Sponges, ascidians, and other marine animals harbor numerous bacteria that are suspected to synthesize the natural products isolated from these animals. Many of these bacterial associations are very specific to individual animal species, while some appear less specific and may even be quite casual. If bacteria make the compounds, genes for the biosynthesis can be cloned and expressed in bacteria. This technology will allow unique marine natural products to be developed into drugs and will bring the biochemical wealth of invertebrates into laboratory systems for genetic manipulation. It is also environmentally important, since bacterial symbiosis adds another depth to the complexity of marine ecosystems.

Our major effor involves the model symbiosis between the ascidian, Lissoclinum patella, and cyanobacteria, Prochloron didemni. These organisms live together throughout the tropical Pacific, and L. patella is well known among chemists because it contains unique cyclic peptides.

The ascidian, Lissoclinum patella; the green is a pure culture of Prochloron
A single cell of Prochloron, which belongs to the cyanobacteria
L. patella contains this cyclic peptide, which we traced to Prochloron using genetics
There are many other related ascidian- Prochloron symbioses, including this one

In collaboration with several researchers (links), we are sequencing the genome of P. didemni. From the draft sequence, we identified the first complete gene cluster for a marine invertebrate natural product and transferred this cluster to the laboratory bacterium, Escherichia coli. We are now modifying the genes to make new natural products and discovering new biosynthetic pathways from new ascidian symbioses. Of biological importance, we are annotating the Prochloron genome and completing a comparative analysis of symbiont-host taxonomy vs. natural product potential.

To obtain these organisms, we perform field studies in Palau, Papua New Guinea, the Red Sea, and elsewhere.

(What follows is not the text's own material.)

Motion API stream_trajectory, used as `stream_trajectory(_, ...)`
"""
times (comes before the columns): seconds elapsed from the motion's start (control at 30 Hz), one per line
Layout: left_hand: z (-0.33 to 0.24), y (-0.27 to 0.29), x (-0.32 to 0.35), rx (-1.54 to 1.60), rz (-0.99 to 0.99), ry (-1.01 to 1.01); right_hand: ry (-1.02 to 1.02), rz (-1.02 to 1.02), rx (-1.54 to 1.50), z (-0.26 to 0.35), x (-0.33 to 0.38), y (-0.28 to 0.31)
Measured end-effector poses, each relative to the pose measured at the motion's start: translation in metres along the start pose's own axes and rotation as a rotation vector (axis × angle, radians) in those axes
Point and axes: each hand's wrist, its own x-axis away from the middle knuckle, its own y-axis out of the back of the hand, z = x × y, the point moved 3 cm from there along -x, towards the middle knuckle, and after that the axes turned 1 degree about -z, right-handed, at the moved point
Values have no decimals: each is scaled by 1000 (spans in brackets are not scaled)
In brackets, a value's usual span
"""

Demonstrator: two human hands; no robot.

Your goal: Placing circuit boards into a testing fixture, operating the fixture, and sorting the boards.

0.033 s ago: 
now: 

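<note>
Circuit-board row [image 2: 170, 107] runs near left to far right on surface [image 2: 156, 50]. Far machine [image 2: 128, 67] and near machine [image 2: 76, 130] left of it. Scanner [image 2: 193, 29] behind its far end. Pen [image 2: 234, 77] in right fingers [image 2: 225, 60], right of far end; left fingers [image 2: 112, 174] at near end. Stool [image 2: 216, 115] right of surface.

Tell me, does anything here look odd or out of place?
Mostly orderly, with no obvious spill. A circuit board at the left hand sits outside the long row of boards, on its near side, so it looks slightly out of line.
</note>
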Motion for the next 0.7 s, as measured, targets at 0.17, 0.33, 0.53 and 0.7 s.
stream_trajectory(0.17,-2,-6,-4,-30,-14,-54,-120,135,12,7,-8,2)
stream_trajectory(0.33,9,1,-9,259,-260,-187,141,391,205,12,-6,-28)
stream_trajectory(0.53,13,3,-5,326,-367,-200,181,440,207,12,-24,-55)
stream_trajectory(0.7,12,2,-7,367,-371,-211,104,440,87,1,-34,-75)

Tales of Fungi: Genes and Tools for Fungal Biosynthetic Studies

Filamentous fungi make numerous, bioactive natural products, yet in comparison to bacteria their biosynthetic pathways are relatively uncharacterized. Fungal genomes that have been sequenced often harbor many biosynthetic pathways (~40 or more), yet only a small fraction of these produce known natural products. These fungal genomes represent just a tiny fraction of the available biosynthetic diversity, since the vast majority of fungi have not even been cultured yet.

It is the goal of our lab to provide tools and data to better understand fungal biosynthetic pathways. With this increased knowledge, fungal natural product structures could be predicted from gene sequences, genes could be more rationally manipulated, and new genes from the environment could be more readily discovered. We are working with a model system, the filamentous fungus Fusarium heterosporum, which produces >2 g per L of the toxin, equisetin.

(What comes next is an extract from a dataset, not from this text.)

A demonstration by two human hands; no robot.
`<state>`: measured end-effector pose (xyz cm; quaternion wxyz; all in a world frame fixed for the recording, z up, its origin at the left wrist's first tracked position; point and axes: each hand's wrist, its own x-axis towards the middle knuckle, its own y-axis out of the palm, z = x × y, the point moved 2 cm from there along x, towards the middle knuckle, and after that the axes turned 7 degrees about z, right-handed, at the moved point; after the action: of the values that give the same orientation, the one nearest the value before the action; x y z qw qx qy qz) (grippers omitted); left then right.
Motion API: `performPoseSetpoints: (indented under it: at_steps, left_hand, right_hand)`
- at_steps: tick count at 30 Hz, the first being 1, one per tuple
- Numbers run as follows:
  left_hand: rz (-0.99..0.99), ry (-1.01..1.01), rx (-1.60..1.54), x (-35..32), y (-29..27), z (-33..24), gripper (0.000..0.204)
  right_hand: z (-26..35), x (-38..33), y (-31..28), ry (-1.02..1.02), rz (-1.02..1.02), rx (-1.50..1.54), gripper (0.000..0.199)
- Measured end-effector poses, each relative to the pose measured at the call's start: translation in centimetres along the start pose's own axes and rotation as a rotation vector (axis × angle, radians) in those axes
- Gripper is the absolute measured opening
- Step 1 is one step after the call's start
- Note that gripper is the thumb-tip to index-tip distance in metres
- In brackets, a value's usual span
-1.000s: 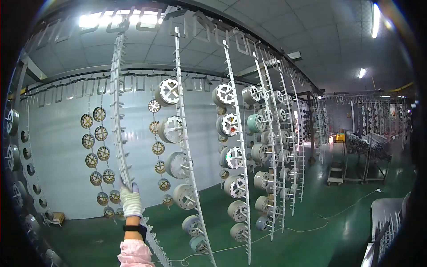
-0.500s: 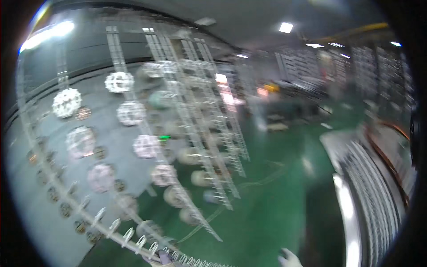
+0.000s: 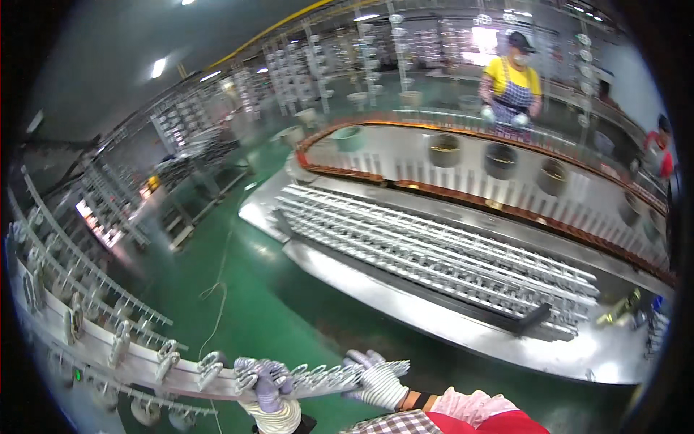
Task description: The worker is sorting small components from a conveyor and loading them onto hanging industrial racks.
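Both gloved hands are clenched on one long hook rack (image 3: 130,354), a pale metal bar lined with small hooks. The left hand (image 3: 266,382) grips it from above near its middle, and the right hand (image 3: 374,376) holds it close to the near end. The rack lies almost level across the person's front, its far end running off to the left over the green floor (image 3: 275,304). It is carried clear of any support. A stack of like racks (image 3: 441,253) lies on the steel worktop (image 3: 463,329) ahead, well apart from the held one. By my judgement the rack is in transit; setting it down is still outstanding. A person in yellow (image 3: 512,87) works beyond the conveyor (image 3: 578,202).
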<state>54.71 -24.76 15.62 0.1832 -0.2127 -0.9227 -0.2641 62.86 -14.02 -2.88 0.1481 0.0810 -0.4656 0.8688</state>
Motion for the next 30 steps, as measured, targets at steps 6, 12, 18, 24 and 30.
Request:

The filamentous fungus, Fusarium heterosporum, in culture
Equisetin, produced by F. heterosporum, is a hybrid peptide-polyketide
Light micrograph of hyphae of F. heterosporum from liquid culture
Light micrograph of protoplasts of F. heterosporum.

We have been working with equisetin synthetase, a hybrid polyketide synthase-nonribosomal peptide synthetase from F. heterosporum. What makes this enzyme unique in comparison to bacterial relatives is that the polyketide synthase works iteratively, while the peptide synthetase is modular. We are currently exploiting this property in the development of general tools for fungal natural product manipulation. We are also exploring the enzymology of the system and using it as a platform for natural product discovery.